= Parallel Thread Execution =

Low-level parallel thread execution virtual machine and instruction set architecture

Parallel Thread Execution (PTX or NVPTX) is a low-level parallel thread execution virtual machine and instruction set architecture used in Nvidia's Compute Unified Device Architecture (CUDA) programming environment. The LLVM-based Nvidia CUDA Compiler (NVCC) translates code written in OpenCL C and CUDA C/C++ into PTX instructions (an IL), and the graphics driver contains a compiler which translates PTX instructions into executable binary code, which can run on the processing cores of Nvidia graphics processing units (GPUs). Inline PTX assembly can be used in CUDA and OpenCL.

LLVM with clang also has the ability to generate PTX given CUDA, OpenCL C/C++, SYCL C++ or OpenACC or OpenMP directives. The GNU Compiler Collection also generates PTX to offload given OpenACC or OpenMP directives.

== Feature levels ==
The collection of PTX instructions supported by a certain GPU is determined by its compute capability.

== Registers ==
PTX uses an arbitrarily large processor register set; the output from the compiler is almost pure static single-assignment form, with consecutive lines generally referring to consecutive registers. Programs start with declarations of the form

.reg .u32 %r<335>; // declare 335 registers %r0, %r1, ..., %r334 of type unsigned 32-bit integer

It is a three-argument assembly language, and almost all instructions explicitly list the data type (in sign and width) on which they operate. Register names are preceded with a % character and constants are literal, e.g.:

shr.u64 %rd14, %rd12, 32; // shift right an unsigned 64-bit integer from %rd12 by 32 positions, result in %rd14
cvt.u64.u32 %rd142, %r112; // convert an unsigned 32-bit integer to 64-bit

There are predicate registers, but compiled code in shader model 1.0 uses these only in conjunction with branch commands; the conditional branch is

@%p14 bra $label; // branch to $label

The setp.cc.type instruction sets a predicate register to the result of comparing two registers of appropriate type, there is also a set instruction, where set.le.u32.u64 %r101, %rd12, %rd28 sets the 32-bit register %r101 to 0xffffffff if the 64-bit register %rd12 is less than or equal to the 64-bit register %rd28. Otherwise %r101 is set to 0x00000000.

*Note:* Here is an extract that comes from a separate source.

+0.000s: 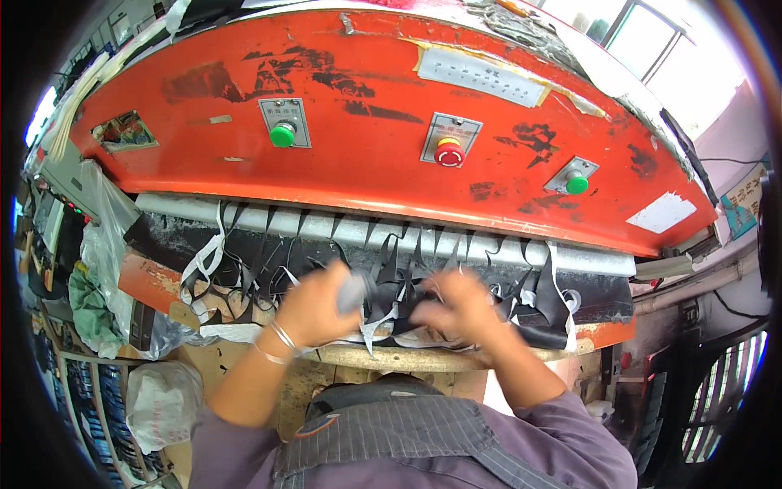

There are a few predefined identifiers that denote pseudoregisters. Among others, %tid, %ntid, %ctaid, and %nctaid contain, respectively, thread indices, block dimensions, block indices, and grid dimensions.

== State spaces ==
Load (ld) and store (st) commands refer to one of several distinct state spaces (memory banks), e.g. ld.param.
There are eight state spaces:
- .reg
  registers
- .sreg
  special, read-only, platform-specific registers
- .const
  shared, read-only memory
- .global
  global memory, shared by all threads
- .local
  local memory, private to each thread
- .param
  parameters passed to the kernel
- .shared
  memory shared between threads in a block
- .tex
  global texture memory (deprecated)

Shared memory is declared in the PTX file via lines at the start of the form:

.shared .align 8 .b8 pbatch_cache[15744]; // define 15,744 bytes, aligned to an 8-byte boundary

Writing kernels in PTX requires explicitly registering PTX modules via the CUDA Driver API, typically more cumbersome than using the CUDA Runtime API and Nvidia's CUDA compiler, nvcc. The GPU Ocelot project provided an API to register PTX modules alongside CUDA Runtime API kernel invocations, though the GPU Ocelot is no longer actively maintained.